Vox posted a great story today on how synthetic fibers in our clothing are winding up in the ocean. All the soft fleeces and stretchy pants that are popular today are made up of man-made fibers, which don’t decompose as easily as pure cotton and wools. You wouldn’t think it’s an issue until you decide to dispose of it (which, in all likelihood, will probably be at a Goodwill), but those fibers also come out one-by-one in the laundry, much like how lint gets collected in your dryer. Except in the wash, those fibers filtrate through your local city system and eventually land in the ocean, where they’ll be eaten by fish and other wildlife. And since we eat those fish, the plastics can end up back in us. An excerpt:
These fibers contribute to ocean plastic pollution in a subtle but pervasive way: The fabrics they make — along with synthetic-natural blends — leach into the environment just by being washed. Estimates vary, but it’s possible that a single load of laundry could release hundreds of thousands of fibers from our clothes into the water supply.
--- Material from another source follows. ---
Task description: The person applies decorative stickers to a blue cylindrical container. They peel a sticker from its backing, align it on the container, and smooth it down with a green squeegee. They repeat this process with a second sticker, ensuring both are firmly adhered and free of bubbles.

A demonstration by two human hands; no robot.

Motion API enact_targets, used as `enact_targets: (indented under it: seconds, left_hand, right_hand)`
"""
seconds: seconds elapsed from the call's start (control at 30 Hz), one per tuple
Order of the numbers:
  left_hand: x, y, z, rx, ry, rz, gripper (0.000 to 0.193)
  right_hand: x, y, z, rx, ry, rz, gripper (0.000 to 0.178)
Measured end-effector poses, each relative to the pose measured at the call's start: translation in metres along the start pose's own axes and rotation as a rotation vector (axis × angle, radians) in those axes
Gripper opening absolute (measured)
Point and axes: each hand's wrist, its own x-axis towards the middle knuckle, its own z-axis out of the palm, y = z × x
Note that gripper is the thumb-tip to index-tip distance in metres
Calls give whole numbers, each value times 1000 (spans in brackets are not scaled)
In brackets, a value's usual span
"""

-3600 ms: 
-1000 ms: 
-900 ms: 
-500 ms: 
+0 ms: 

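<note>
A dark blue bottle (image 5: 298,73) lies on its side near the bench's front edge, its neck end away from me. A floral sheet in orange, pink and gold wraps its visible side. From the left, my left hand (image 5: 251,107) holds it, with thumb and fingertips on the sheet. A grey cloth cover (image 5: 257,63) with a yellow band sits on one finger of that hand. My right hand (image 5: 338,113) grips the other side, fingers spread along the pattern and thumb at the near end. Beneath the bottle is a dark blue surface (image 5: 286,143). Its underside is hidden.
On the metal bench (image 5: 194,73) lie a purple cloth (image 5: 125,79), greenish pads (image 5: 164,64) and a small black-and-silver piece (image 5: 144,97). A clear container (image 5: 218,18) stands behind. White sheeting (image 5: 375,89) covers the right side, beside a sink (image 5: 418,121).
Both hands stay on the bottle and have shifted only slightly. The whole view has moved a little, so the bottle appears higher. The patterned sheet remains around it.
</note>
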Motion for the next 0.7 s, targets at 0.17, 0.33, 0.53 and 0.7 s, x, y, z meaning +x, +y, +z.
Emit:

And these tiny fibers — less than 5 millimeters in length, with diameters measured in micrometers (one-thousandth of a millimeter) — can eventually reach the ocean. There, they’re adding to the microplastic pollution that’s accumulating in the food chain and being ingested by all sorts of marine wildlife, and even us. Most of the plastic that’s in the ocean is not in the form of whole products like cups or straws, but instead broken-down shreds of plastic.
“Think about how many people are washing their clothes on a daily basis, and how many clothes we all have,” says Imogen Napper, a marine scientist at the University of Plymouth who co-authored a 2016 study on the plastic fibers that shed from our clothing. “Even when we’re walking around, not washing our clothes, tiny fibers are falling off. It’s everywhere.”
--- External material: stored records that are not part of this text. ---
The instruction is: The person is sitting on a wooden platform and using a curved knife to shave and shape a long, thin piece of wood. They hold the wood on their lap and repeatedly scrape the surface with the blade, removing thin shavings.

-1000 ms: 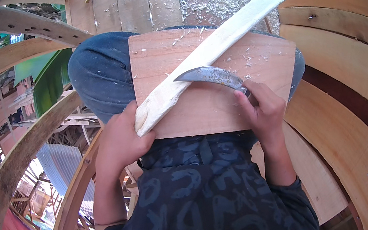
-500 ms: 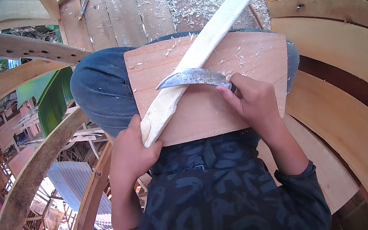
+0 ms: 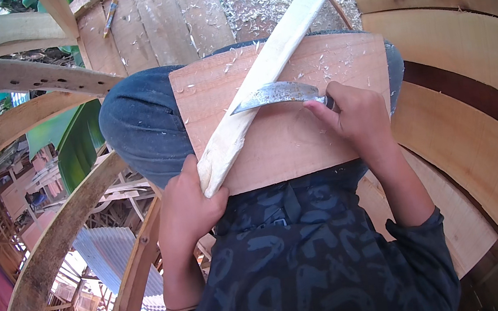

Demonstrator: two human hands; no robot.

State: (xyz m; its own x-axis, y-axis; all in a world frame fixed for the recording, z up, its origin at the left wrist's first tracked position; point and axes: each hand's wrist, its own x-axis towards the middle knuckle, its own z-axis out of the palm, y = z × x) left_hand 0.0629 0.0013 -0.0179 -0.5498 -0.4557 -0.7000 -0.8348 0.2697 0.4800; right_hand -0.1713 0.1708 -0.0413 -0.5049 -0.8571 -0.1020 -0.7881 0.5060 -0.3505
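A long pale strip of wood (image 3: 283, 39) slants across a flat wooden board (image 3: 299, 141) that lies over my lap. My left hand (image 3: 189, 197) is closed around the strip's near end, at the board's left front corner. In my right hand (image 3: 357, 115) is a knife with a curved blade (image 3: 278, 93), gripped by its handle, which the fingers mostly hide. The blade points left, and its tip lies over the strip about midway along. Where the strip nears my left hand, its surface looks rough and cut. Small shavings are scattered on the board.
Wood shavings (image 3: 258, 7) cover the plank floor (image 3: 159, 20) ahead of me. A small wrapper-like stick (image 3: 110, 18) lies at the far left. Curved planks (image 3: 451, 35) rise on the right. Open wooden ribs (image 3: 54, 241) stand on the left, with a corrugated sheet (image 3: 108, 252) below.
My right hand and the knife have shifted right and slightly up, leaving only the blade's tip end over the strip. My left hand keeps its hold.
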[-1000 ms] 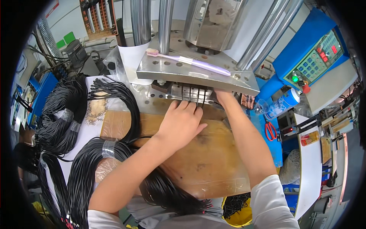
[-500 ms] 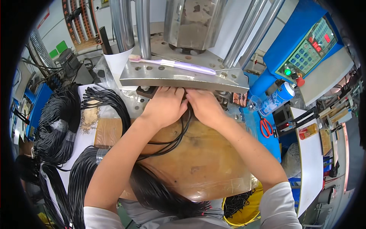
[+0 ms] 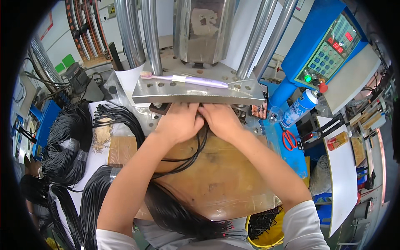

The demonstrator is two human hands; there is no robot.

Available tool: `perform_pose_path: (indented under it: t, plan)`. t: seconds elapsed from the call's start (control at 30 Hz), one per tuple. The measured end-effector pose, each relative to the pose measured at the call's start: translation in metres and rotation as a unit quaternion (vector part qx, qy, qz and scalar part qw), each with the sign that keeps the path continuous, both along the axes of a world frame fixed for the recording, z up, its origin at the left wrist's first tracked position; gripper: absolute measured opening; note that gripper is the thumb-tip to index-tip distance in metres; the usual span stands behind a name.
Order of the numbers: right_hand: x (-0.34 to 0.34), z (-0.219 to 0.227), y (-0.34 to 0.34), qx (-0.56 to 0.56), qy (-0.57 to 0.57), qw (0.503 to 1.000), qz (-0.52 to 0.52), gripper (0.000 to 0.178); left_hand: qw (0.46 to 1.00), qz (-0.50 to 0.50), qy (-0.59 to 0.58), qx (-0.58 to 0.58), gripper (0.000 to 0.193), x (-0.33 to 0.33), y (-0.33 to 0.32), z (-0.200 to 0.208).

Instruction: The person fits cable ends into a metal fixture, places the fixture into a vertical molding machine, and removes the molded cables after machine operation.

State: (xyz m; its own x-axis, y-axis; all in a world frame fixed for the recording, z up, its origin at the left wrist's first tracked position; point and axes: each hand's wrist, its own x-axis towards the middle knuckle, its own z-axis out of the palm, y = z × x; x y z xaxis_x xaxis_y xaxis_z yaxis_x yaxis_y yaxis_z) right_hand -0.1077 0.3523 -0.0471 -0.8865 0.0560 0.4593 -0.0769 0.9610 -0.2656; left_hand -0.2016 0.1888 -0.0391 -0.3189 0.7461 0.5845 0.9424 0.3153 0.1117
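Both my hands reach in beneath the front edge of a thick metal press plate [image 3: 200,98]. My left hand [image 3: 181,121] is closed, its thumb bent against several thin black cables [image 3: 201,139]. Close beside it, thumb toward thumb, is my right hand [image 3: 221,121]; its fingertips vanish under the plate, so its grip is hidden. From between the hands the cables loop down and left over a brown, film-covered board [image 3: 225,175]. A dark metal block [image 3: 158,108] shows partly by my left fingers. On top of the plate lies a purple toothbrush [image 3: 196,81].
Large bundles of black cable [image 3: 68,146] fill the left side, with another bundle [image 3: 179,212] across the board's front. At right are a blue control panel [image 3: 329,50], a spray can [image 3: 300,108] and red-handled scissors [image 3: 288,140]. A yellow bin [image 3: 266,237] stands below.
My view has shifted slightly, so the press plate and control panel sit a little differently in it. My hands stay under the plate edge, with the cables still between them.
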Motion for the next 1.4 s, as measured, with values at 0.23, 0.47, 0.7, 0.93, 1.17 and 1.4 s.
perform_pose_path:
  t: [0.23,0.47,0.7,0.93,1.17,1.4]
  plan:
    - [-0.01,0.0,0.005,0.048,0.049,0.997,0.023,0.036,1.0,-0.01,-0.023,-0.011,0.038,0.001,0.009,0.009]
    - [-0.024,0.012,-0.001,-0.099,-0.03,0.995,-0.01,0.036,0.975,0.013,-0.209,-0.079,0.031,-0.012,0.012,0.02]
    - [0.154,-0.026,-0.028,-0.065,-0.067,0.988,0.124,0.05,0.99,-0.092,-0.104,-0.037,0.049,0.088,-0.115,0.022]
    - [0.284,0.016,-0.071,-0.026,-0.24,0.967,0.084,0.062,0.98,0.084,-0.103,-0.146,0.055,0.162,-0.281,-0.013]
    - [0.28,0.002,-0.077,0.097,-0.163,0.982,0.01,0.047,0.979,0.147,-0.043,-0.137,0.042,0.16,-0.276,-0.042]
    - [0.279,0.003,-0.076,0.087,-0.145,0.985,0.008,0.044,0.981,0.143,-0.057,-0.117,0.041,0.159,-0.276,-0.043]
It’s hard to pin down how many of these fibers are released in a typical wash — studies estimate it anywhere from 2,000 to a million — since a lot depends on the garment’s construction, water temperature, detergent type, etc. But even if the amount per garment is small, there are so many people washing these things, the collective impact is huge. A paper in Environmental Science and Technology estimated that “a population of 100,000 people would produce approximately 1.02 kilograms of fibers each day.” That’s about 800 pounds of teeny-tiny plastic shards being released into the ocean every year.
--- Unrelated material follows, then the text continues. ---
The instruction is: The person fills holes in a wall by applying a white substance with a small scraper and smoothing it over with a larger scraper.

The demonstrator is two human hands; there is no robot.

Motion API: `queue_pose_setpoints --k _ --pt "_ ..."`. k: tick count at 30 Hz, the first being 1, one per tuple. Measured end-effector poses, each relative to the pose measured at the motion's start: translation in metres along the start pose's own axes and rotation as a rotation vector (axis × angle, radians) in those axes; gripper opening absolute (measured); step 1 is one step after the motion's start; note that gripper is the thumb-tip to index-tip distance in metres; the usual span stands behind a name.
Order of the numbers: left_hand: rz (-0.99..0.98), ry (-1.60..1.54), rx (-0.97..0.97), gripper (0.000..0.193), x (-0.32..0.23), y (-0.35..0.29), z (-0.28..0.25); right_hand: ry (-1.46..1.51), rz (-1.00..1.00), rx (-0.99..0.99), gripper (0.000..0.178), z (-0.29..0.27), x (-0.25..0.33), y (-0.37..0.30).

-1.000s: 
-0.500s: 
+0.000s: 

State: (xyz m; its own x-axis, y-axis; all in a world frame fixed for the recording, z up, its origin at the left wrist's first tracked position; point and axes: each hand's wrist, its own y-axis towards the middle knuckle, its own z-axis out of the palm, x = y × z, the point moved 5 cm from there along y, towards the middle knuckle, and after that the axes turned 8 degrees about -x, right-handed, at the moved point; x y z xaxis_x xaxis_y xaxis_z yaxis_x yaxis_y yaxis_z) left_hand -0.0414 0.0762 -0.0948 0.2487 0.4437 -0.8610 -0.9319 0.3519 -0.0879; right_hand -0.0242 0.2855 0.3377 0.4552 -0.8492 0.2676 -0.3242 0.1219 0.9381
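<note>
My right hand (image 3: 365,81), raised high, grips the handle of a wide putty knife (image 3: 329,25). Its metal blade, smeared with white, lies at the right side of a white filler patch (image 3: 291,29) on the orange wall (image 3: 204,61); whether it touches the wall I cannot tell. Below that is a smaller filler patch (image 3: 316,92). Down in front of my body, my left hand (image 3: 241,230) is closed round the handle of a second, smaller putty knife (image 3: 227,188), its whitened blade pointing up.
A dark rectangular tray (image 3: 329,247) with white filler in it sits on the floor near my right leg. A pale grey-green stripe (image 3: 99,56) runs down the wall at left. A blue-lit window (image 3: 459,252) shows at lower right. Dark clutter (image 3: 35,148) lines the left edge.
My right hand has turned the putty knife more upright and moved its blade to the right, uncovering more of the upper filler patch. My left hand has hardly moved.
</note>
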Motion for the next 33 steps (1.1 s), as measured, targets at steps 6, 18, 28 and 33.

These tiny plastic particles can find their ways into the diets of marine life and accumulate throughout the food chain.
Microplastics can be toxic to wildlife on their own, but they can also act like sponges, soaking up other toxins in the water. Worse, they can be ingestedby all sorts of marine wildlife and accumulate in the food chain. A recent study found around 73 percent of fish caught at mid-ocean depths in the Northwest Atlantic had microplastic in their stomachs.
Seemingly, wherever scientists look, they’re finding plastic fibers contaminating the environment. Often, plastic textile fibers are the dominant source of plastic pollution found in surveys. Plastic fibers have been found in the sediment surrounding beaches, in mangrove groves, and in Arctic ice — even in products we eat and drink. “The average person ingests over 5,800 particles of synthetic debris” a year, a recent paper in PLOS finds. And most of those particles are plastic fibers.
The bad news is that, on an individual level, there’s not much we can do. When we spoke to some environmental science professors and leading experts in the fashion industry regarding this a couple of weeks ago, they all agreed that effective solutions have to be city-wide and industry-wide. Municipalities and washing machine manufacturers have to come out with new filtration systems.
Patagonia also sells something called their Guppyfriend, which is a wash bag to hold your synthetics. After your wash, you can collect the dislodged fibers and throw them out in the trash. They’ll still end up at a landfill, where they’ll take hundreds of years to degrade, but that may be better than having them float around in the ocean.
The best solution, as suggested in the Vox article, is to simply buy fewer clothes and wash only when necessary. Finally an ethical reason for you to get those sick fades.